Based on the subunit masses given in Table 10.2 and the number of subunits comprising each oligomeric state of KLH provided by the description above (with “deca” -“δέκα”- meaning “ten”), I calculated the mass for the four different oligomers as presented below.

• 7FU decamer: 340kDax10 = 3,400kDa = 3.40MDa, so the peak at 3.40MDa highlighted in Figure 10.8 with a black arrow.
• 8FU didecamer: 400kDax20 = 8,000kDa = 8.00MDa. The peak closest to this result is the one at 8.33MDa (denoted in Figure 10.8 with a red arrow), which, however, displays a discrepancy of ~330kDa. I could not find anything about this variation in the available literature, so my current hypothesis is that these 330kDa could be attributed to a petidic linker-like feature joining the two decamers together.
• 8FU 3-decamer: 400kDax30 = 12,000kDa = 12.00MDa. Once again, the closest peak closest to this mass is not exactly at the result calculated, but at 12.67MDa (as denoted in Figure 10.8 with a purple arrow). A substantial discrepancy between the theoretically calculated and the experimentally measured mass of the oligomer is observed here as well, albeit doubled (2x330kDa = ~670kDa) in this case. This phenomenon further supports the hypothesis analyzed above, that the additional mass corresponds to a peptide linker contributing to the association of individual decamers, as, for the addition of a third decamer towards the formation of the KLH tridecamer, another linker module, therefore another ~330kDa, would be required.
• 8FU 4-decamer: 400kDax40 = 16,000kDa = 16.00MDa. Based on the linker-related hypothesis described previously, a KLH 8FU tetramer would need three linker units to be assembled, so 16.00MDa combined with an additional 3x330kDa = ~1MDa, and therefore would have a mass of approximately 17MDa. Surprisingly, there are no visible peaks at 16 - 17MDa in the CDMS data in Figure 10.8, but a measurement of very low signal (signified with a green arrow in Figure 10.8). This area could be interpreted as the detected 8FU 4-decamer of KLH, with one possible explanation for the very low intensity of the signal being that the more decameric modules a multi-decamer KLH complex contains the more unstable it is. This molecular instability renders the multi-protein complex more vulnerable to the preparation conditions before the actual MS detection. Taking this into consideration, the more vulnerable a protein complex is the fewer the intact molecules that reach the detector, hence the low signal in Figure 10.8.

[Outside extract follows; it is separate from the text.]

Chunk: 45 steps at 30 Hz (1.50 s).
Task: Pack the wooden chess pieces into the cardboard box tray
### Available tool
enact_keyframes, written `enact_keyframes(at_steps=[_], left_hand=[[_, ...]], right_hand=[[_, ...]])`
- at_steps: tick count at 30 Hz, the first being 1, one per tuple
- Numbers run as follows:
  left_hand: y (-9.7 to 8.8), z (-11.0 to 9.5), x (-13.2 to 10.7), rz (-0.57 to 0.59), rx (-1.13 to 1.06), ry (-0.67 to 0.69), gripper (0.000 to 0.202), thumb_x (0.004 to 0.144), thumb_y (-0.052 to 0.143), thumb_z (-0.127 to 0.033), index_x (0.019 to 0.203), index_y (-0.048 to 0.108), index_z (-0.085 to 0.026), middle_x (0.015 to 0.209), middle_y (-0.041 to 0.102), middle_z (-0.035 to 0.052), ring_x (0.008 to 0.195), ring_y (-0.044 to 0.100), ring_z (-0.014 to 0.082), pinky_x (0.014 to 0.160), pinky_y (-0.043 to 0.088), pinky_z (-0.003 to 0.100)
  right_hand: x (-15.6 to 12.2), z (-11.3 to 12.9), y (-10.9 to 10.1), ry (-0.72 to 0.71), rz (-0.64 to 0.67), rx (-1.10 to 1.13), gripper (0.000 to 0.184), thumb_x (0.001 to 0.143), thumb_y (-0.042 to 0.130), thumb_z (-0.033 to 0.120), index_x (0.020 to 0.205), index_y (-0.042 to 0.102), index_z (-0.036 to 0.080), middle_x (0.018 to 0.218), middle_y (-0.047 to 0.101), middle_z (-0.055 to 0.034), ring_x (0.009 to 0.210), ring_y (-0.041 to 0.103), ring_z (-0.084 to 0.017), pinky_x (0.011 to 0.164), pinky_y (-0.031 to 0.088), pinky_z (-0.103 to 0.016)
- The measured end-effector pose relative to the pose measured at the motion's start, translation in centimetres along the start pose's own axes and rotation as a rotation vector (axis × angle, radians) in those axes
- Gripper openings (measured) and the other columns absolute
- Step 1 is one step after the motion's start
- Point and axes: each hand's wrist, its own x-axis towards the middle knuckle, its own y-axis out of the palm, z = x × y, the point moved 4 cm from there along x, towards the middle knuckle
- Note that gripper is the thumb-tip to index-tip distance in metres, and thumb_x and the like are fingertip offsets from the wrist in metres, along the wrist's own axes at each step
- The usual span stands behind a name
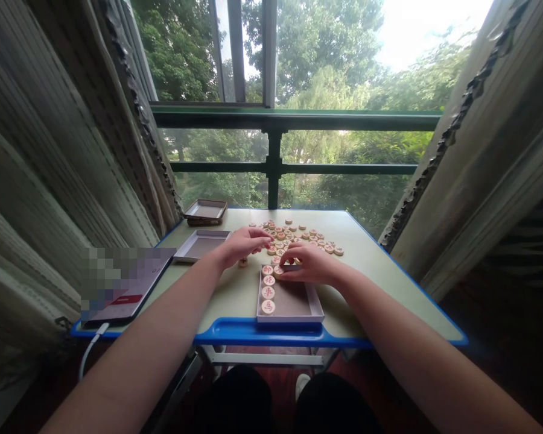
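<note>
Round wooden xiangqi pieces (279,235) with red and dark characters lie in a loose pile in the middle of the table. Below the pile sits a shallow open box (296,302), where a column of red-marked pieces (268,292) runs along the left wall. My right hand (310,262) reaches over the box's far edge, its fingers closed on a xiangqi piece (279,272) beside the top of that column. At the pile's left side, my left hand (247,244) has its fingertips pinched together; what lies between them is too small to make out.
One piece (243,263) lies apart, under my left wrist. An open tray (201,246) and stacked brown trays (206,210) stand at the left. A tablet (138,289) with a white cable (93,345) rests at the table's (389,301) left edge. Curtains flank the window.
</note>
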Motion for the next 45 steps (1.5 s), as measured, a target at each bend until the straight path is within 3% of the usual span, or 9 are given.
enact_keyframes(at_steps=[5, 8, 12, 15, 19, 24, 32, 39, 45], left_hand=[[0.1, 0.2, 0.1, -0.002, 0.133, 0.015, 0.035, 0.067, 0.063, -0.038, 0.091, 0.068, -0.013, 0.074, 0.067, 0.0054, 0.056, 0.049, 0.0093, 0.054, 0.038, 0.024], [-0.5, 0.6, 0.5, -0.076, 0.361, 0.097, 0.029, 0.072, 0.057, -0.034, 0.090, 0.068, -0.014, 0.081, 0.068, 0.0060, 0.070, 0.056, 0.0143, 0.067, 0.044, 0.028], [-0.8, 1.1, 0.9, -0.128, 0.844, 0.258, 0.023, 0.073, 0.053, -0.024, 0.086, 0.071, -0.020, 0.094, 0.069, 0.0048, 0.090, 0.055, 0.0209, 0.086, 0.042, 0.034], [-0.7, 1.4, 1.0, -0.132, 1.003, 0.316, 0.024, 0.075, 0.052, -0.024, 0.088, 0.071, -0.023, 0.100, 0.067, 0.0037, 0.097, 0.053, 0.0233, 0.091, 0.040, 0.036], [-0.6, 1.7, 1.0, -0.082, 1.014, 0.359, 0.024, 0.077, 0.050, -0.026, 0.091, 0.070, -0.024, 0.102, 0.066, 0.0028, 0.098, 0.055, 0.0204, 0.092, 0.040, 0.033], [-0.6, 1.9, 1.3, -0.034, 1.010, 0.369, 0.025, 0.078, 0.049, -0.024, 0.095, 0.068, -0.021, 0.096, 0.067, 0.0047, 0.089, 0.058, 0.0187, 0.080, 0.045, 0.028], [-0.7, 1.7, 0.9, -0.145, 1.094, 0.286, 0.024, 0.078, 0.051, -0.035, 0.090, 0.071, -0.027, 0.099, 0.067, 0.0047, 0.095, 0.053, 0.0272, 0.083, 0.039, 0.039], [-0.7, 1.8, 1.0, -0.150, 1.087, 0.207, 0.034, 0.079, 0.051, -0.029, 0.110, 0.063, -0.027, 0.102, 0.068, 0.0072, 0.098, 0.054, 0.0290, 0.085, 0.034, 0.043], [-0.4, 1.5, 0.8, -0.100, 1.046, 0.218, 0.026, 0.082, 0.049, -0.033, 0.098, 0.068, -0.028, 0.103, 0.068, 0.0043, 0.103, 0.054, 0.0261, 0.088, 0.031, 0.040]], right_hand=[[-0.1, 0.1, -0.4, 0.018, 0.001, -0.018, 0.021, 0.071, 0.066, 0.038, 0.082, 0.067, 0.020, 0.082, 0.061, -0.0027, 0.079, 0.054, -0.015, 0.071, 0.042, -0.026], [-0.1, -0.6, -1.0, 0.082, -0.015, -0.056, 0.021, 0.071, 0.065, 0.035, 0.086, 0.067, 0.020, 0.081, 0.061, -0.0024, 0.075, 0.053, -0.015, 0.068, 0.041, -0.025], [-0.3, -2.7, -2.1, 0.331, -0.163, -0.185, 0.017, 0.076, 0.053, 0.023, 0.086, 0.068, 0.020, 0.083, 0.062, -0.0033, 0.074, 0.054, -0.015, 0.067, 0.040, -0.025], [-0.6, -4.2, -2.2, 0.507, -0.201, -0.265, 0.022, 0.077, 0.049, 0.022, 0.089, 0.068, 0.021, 0.091, 0.062, -0.0043, 0.074, 0.055, -0.015, 0.065, 0.039, -0.024], [-0.5, -4.6, -1.7, 0.522, -0.128, -0.273, 0.021, 0.076, 0.051, 0.026, 0.085, 0.070, 0.023, 0.095, 0.063, -0.0040, 0.076, 0.056, -0.014, 0.064, 0.039, -0.023], [-0.8, -4.7, -2.6, 0.553, -0.152, -0.270, 0.023, 0.077, 0.047, 0.022, 0.083, 0.070, 0.022, 0.093, 0.065, -0.0034, 0.078, 0.056, -0.015, 0.064, 0.038, -0.022], [-1.0, -5.3, -2.3, 0.584, -0.077, -0.283, 0.022, 0.073, 0.051, 0.027, 0.085, 0.069, 0.022, 0.090, 0.065, -0.0047, 0.073, 0.055, -0.015, 0.059, 0.036, -0.023], [-1.1, -5.6, -2.4, 0.550, -0.105, -0.301, 0.023, 0.076, 0.047, 0.024, 0.080, 0.069, 0.020, 0.087, 0.065, -0.0046, 0.076, 0.055, -0.015, 0.063, 0.037, -0.023], [-1.1, -5.5, -2.5, 0.564, -0.135, -0.291, 0.023, 0.077, 0.048, 0.025, 0.089, 0.068, 0.020, 0.096, 0.062, -0.0061, 0.078, 0.056, -0.015, 0.067, 0.038, -0.023]])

Figure 10.8 Mass spectrum of Keyhole Limpet Haemocyanin (KLH) acquired on the CDMS. The peaks corresponding to discrete oligomers of KLH are signified with arrows of different colors.

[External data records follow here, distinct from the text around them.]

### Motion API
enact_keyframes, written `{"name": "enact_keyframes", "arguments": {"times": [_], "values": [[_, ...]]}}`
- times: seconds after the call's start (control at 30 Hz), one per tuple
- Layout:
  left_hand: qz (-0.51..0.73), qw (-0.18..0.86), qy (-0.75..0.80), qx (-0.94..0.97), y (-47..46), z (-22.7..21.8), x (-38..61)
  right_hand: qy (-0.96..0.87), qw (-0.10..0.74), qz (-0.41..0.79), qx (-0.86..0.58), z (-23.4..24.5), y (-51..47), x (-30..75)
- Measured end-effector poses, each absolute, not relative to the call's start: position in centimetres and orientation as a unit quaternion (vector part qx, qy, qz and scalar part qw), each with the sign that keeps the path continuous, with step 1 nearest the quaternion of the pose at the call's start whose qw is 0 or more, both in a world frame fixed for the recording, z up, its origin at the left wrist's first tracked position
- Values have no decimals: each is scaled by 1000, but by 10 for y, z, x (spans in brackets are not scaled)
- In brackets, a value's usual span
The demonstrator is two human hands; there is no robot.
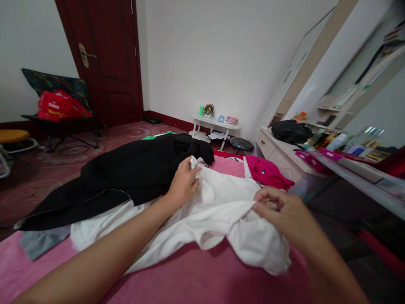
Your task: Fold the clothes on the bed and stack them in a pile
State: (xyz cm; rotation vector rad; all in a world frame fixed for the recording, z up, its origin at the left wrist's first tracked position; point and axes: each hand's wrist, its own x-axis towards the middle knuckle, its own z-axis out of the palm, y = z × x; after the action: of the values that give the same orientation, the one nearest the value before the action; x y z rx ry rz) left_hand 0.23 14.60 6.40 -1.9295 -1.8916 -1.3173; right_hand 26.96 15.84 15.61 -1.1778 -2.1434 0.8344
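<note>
A crumpled white garment [215,211] lies on a pink bed sheet [190,283] in front of me. My left hand [183,183] pinches the garment's far edge between closed fingers. My right hand [281,211] grips a fold on the garment's near right side, fingers curled around the cloth. A black garment [126,173] is spread to the left, partly over the white one. A bright pink garment [267,172] lies behind my right hand.
A grey cloth [41,244] peeks out at the bed's left. A dark red door [107,59], a folding chair with a red bag [60,105], a small white table [215,124] and a cluttered dresser [316,156] stand around the bed.
</note>
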Motion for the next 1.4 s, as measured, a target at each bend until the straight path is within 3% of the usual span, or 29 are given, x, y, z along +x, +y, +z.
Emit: {"name": "enact_keyframes", "arguments": {"times": [0.1, 0.27, 0.47, 0.6, 0.7, 0.8, 0.9, 1.0, 1.1, 1.2, 1.27, 1.4], "values": [[-407, 27, -606, -683, 128, 93, 20, -706, 431, 308, -470, 148, 189, 285], [-302, -184, -476, -805, 95, 113, 48, -660, 492, 304, -479, 117, 214, 290], [-71, -126, -533, -834, 73, 82, 96, -666, 493, 289, -480, 114, 220, 296], [-18, -91, -536, -839, 76, 64, 112, -609, 576, 247, -487, 123, 220, 304], [-124, -159, -542, -816, 95, 65, 92, -527, 671, 234, -466, 129, 223, 313], [-421, -302, -526, -675, 125, 75, 49, -458, 727, 252, -445, 130, 231, 327], [-657, -393, -512, -389, 149, 87, 1, -430, 741, 264, -444, 127, 239, 340], [-703, -474, -491, -198, 156, 94, -29, -499, 654, 297, -485, 123, 240, 342], [-705, -508, -468, -161, 155, 93, -37, -663, 438, 323, -515, 115, 235, 333], [-734, -468, -453, -194, 158, 86, -35, -805, 221, 298, -463, 99, 228, 320], [-751, -431, -453, -212, 161, 82, -33, -850, 121, 257, -443, 86, 226, 313], [-729, -386, -480, -300, 156, 90, -31, -865, 54, 176, -467, 72, 228, 308]]}}
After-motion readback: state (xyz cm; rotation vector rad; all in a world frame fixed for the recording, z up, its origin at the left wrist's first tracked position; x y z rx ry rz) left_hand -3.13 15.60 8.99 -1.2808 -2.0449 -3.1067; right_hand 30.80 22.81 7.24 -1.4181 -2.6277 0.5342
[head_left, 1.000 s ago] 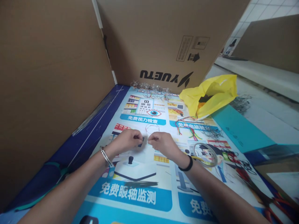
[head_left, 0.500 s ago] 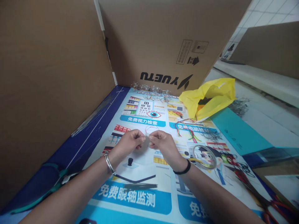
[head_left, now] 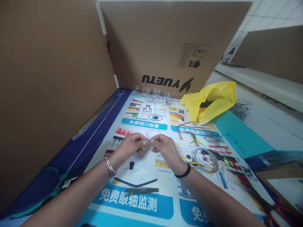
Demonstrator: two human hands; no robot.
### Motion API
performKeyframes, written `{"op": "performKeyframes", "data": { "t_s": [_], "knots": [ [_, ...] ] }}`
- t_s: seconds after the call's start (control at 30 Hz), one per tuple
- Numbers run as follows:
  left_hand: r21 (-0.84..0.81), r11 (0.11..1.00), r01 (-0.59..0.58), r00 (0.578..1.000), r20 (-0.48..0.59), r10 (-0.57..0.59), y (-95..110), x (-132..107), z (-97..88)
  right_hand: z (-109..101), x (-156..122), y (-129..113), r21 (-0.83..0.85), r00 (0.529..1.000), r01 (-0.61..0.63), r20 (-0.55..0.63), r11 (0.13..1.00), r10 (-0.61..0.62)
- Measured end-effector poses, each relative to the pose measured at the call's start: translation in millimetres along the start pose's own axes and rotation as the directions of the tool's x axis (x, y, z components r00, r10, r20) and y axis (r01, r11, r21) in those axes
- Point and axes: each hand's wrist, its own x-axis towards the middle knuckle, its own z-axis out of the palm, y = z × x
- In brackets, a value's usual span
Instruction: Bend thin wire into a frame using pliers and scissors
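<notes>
My left hand (head_left: pixel 131 146) and my right hand (head_left: pixel 164 146) are both pinched shut, fingertips almost touching, over a printed poster (head_left: pixel 142 189) on the table. Between them they hold a thin loop of red thread or wire (head_left: pixel 153 132) that arcs up beyond the fingertips. A silver bangle sits on my left wrist and a black band on my right. What exactly is pinched at the fingertips is too small to make out.
Tall cardboard panels (head_left: pixel 161 41) wall off the left and back. A yellow plastic bag (head_left: pixel 210 99) lies at the back right, with coloured strings (head_left: pixel 191 134) in front of it. A magnifying lens (head_left: pixel 207 156), red-handled scissors (head_left: pixel 279 206) and small clear pieces (head_left: pixel 153 91) lie nearby.
My hands have drawn closer together and lifted slightly off the poster; the loop now stands up between the fingertips. The view has tilted down a little.
</notes>
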Motion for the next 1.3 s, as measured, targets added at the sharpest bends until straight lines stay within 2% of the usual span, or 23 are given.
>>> {"op": "performKeyframes", "data": {
  "t_s": [0.1,0.2,0.33,0.4,0.47,0.83,1.0,1.3],
  "knots": [
    [0.163,0.987,0.005,1.000,-0.004,-0.004,3.3,-0.4,-3.0,-0.6,1.6,1.8,-0.051,1.000,0.018,-0.003,0.999,-0.018],
    [0.347,0.934,-0.084,0.996,0.013,0.084,4.1,-1.6,-5.9,-0.3,2.2,3.8,-0.098,0.999,0.040,0.008,0.994,-0.040],
    [0.611,0.745,-0.268,0.954,0.060,0.294,2.4,-3.5,-8.8,0.8,1.6,6.7,-0.138,0.997,0.067,0.044,0.988,-0.061],
    [0.682,0.669,-0.294,0.938,0.071,0.339,1.8,-4.2,-8.8,1.3,1.2,8.5,-0.152,0.995,0.082,0.063,0.985,-0.073],
    [0.708,0.644,-0.290,0.936,0.071,0.344,1.6,-4.9,-7.9,1.6,0.5,10.1,-0.166,0.993,0.097,0.077,0.981,-0.085],
    [0.754,0.610,-0.243,0.932,0.006,0.364,-1.1,-4.0,-2.8,5.5,-0.5,16.0,-0.238,0.986,0.161,0.080,0.958,-0.145],
    [0.720,0.656,-0.226,0.931,-0.039,0.363,-4.9,-1.7,-1.6,6.7,0.1,22.0,-0.245,0.988,0.155,0.063,0.957,-0.143],
    [0.627,0.748,-0.216,0.944,-0.062,0.325,-9.0,0.8,-1.8,9.6,-4.1,15.5,-0.220,0.993,0.119,0.035,0.968,-0.114]
  ]
}}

Waters Part V: Did I make GFP?

Please fill out Table 10.3 with the data you acquired from the lab work done at the Waters Immerse Lab in Cambridge or else the data screenshots in this document if you were unable to have lab work done at Waters.

Table 10.3 Data gathered from eGFP-related MS measurements.

The mass error from the accuracy calculation is 870ppm, which is much higher than the 30 - 50ppm threshold for proteins, therefore I cannot confidently claim that what was measured was eGFP.